START GIVEN DATA

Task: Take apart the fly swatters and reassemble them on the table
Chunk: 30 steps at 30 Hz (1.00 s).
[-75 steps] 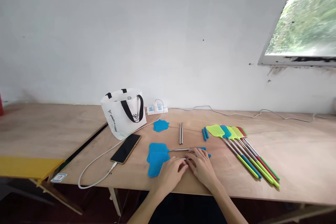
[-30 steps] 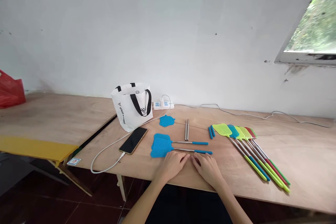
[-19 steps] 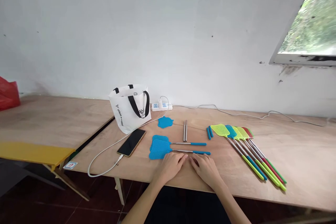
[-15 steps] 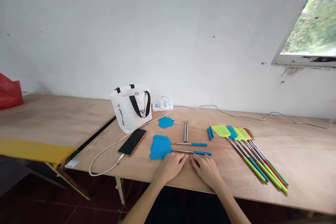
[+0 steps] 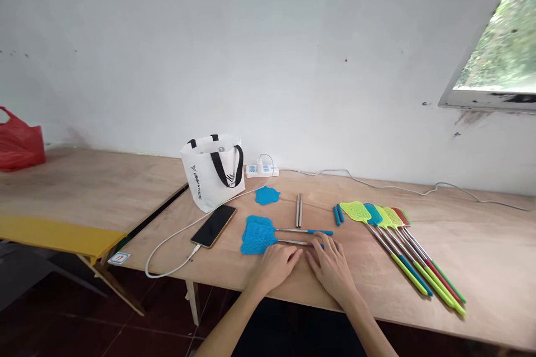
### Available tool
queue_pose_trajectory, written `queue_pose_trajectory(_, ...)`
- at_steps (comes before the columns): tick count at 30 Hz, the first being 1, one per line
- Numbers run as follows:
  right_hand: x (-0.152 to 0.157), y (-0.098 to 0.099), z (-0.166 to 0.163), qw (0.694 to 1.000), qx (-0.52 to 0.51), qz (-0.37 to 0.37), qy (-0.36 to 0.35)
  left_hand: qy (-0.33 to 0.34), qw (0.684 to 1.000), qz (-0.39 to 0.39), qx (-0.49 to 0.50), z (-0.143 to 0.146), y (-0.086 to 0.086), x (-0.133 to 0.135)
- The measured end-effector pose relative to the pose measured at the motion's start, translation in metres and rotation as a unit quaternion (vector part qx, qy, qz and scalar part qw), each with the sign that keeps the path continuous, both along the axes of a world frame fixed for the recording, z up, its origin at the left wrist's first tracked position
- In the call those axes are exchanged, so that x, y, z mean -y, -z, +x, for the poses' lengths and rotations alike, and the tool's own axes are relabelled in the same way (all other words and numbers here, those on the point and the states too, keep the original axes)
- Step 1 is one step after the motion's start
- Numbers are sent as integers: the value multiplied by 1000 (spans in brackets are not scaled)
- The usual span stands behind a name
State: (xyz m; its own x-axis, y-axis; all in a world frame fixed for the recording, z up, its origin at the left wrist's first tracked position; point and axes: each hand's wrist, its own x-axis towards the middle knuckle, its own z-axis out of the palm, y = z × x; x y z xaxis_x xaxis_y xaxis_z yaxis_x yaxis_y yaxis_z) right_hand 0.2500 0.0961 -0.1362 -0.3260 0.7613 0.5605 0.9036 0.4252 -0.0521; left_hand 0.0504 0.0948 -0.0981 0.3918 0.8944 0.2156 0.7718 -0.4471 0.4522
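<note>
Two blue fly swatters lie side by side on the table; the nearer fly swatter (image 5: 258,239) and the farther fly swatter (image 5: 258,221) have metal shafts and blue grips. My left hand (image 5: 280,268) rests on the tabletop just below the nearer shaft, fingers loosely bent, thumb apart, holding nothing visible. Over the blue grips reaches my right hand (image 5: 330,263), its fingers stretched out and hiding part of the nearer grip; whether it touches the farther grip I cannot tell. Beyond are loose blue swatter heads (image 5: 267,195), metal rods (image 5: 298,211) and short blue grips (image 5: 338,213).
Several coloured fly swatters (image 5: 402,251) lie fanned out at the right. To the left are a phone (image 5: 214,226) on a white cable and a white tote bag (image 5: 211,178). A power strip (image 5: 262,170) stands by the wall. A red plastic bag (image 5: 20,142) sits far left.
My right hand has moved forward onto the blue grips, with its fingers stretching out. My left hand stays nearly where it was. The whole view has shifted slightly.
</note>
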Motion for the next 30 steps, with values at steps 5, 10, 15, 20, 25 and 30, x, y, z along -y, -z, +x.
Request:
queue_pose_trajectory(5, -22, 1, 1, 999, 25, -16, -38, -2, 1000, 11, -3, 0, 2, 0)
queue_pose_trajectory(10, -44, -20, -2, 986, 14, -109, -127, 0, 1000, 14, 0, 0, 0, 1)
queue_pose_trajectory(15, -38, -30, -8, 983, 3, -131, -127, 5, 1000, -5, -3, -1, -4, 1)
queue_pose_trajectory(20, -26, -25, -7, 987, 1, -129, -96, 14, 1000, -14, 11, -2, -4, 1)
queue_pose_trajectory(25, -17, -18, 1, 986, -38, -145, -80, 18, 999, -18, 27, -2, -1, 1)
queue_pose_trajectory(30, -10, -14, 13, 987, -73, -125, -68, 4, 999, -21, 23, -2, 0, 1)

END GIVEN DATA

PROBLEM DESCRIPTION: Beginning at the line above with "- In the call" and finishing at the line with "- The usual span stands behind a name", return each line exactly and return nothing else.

EXERCISE ANSWER:
- In the call those axes are exchanged, so that x, y, z mean -y, -z, +x, for the poses' lengths and rotations alike, and the tool's own axes are relabelled in the same way (all other words and numbers here, those on the point and the states too, keep the original axes)
- Step 1 is one step after the motion's start
- Numbers are sent as integers: the value multiplied by 1000 (spans in brackets are not scaled)
- The usual span stands behind a name

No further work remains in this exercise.